• Requirement: Set down exactly the lines below, starting at the one that contains "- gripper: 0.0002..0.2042" and ending at the one that contains "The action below", with both of those lines included and nothing else.

• Recorded information:
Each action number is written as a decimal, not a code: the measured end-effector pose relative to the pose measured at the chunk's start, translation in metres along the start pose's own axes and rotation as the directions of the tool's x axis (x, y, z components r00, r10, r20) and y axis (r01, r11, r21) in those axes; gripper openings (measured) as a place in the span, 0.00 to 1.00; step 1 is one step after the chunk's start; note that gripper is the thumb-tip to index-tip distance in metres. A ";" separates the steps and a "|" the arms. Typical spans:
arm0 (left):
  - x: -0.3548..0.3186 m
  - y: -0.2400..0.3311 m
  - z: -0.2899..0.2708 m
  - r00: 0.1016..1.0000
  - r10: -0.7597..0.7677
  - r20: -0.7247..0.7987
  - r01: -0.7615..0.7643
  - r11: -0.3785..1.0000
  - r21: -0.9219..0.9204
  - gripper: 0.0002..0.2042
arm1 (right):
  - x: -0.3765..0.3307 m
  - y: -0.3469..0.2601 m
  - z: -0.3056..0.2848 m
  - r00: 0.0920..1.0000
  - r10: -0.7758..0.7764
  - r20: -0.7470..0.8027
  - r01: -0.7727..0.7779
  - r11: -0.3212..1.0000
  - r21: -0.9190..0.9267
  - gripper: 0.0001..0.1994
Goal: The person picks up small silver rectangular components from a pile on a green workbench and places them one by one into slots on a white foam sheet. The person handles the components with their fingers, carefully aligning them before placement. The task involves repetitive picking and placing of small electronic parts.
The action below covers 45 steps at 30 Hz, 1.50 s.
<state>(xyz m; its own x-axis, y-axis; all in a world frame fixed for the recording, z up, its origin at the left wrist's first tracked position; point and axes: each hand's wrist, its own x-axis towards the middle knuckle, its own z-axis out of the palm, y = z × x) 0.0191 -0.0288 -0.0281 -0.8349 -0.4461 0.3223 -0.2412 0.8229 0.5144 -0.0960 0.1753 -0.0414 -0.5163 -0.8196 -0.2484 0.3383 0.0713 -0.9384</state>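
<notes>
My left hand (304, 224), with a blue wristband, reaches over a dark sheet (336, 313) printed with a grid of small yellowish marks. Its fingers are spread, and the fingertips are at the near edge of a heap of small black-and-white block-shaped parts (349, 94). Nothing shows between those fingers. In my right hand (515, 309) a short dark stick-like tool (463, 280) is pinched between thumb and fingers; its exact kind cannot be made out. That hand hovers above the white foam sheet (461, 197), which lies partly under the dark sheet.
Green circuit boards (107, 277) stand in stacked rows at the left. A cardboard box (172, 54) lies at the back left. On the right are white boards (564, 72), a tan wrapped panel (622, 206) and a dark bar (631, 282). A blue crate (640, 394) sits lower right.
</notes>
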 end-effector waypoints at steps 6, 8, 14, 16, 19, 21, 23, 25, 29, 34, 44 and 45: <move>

• Exercise output:
  - gripper: 0.0002..0.2042
arm1 (right):
  - x: -0.3765..0.3307 m
  - y: -0.3469..0.2601 m
  - z: -0.3056..0.2848 m
  - r00: 0.0920..1.0000
  - r10: -0.7758..0.7764
  - r20: -0.7470..0.8027
  - r01: -0.7727..0.7779
  - r11: -0.3212..1.0000
  - r21: -0.9190..0.9267
  - gripper: 0.0001..0.1994
Goal: The person picks up small silver rectangular components from a pile on a green workbench and places them one by one into slots on a white foam sheet. The person handles the components with their fingers, carefully aligning them before placement. The task involves repetitive picking and placing of small electronic parts.
The action below covers 45 steps at 30 Hz, 1.50 s.

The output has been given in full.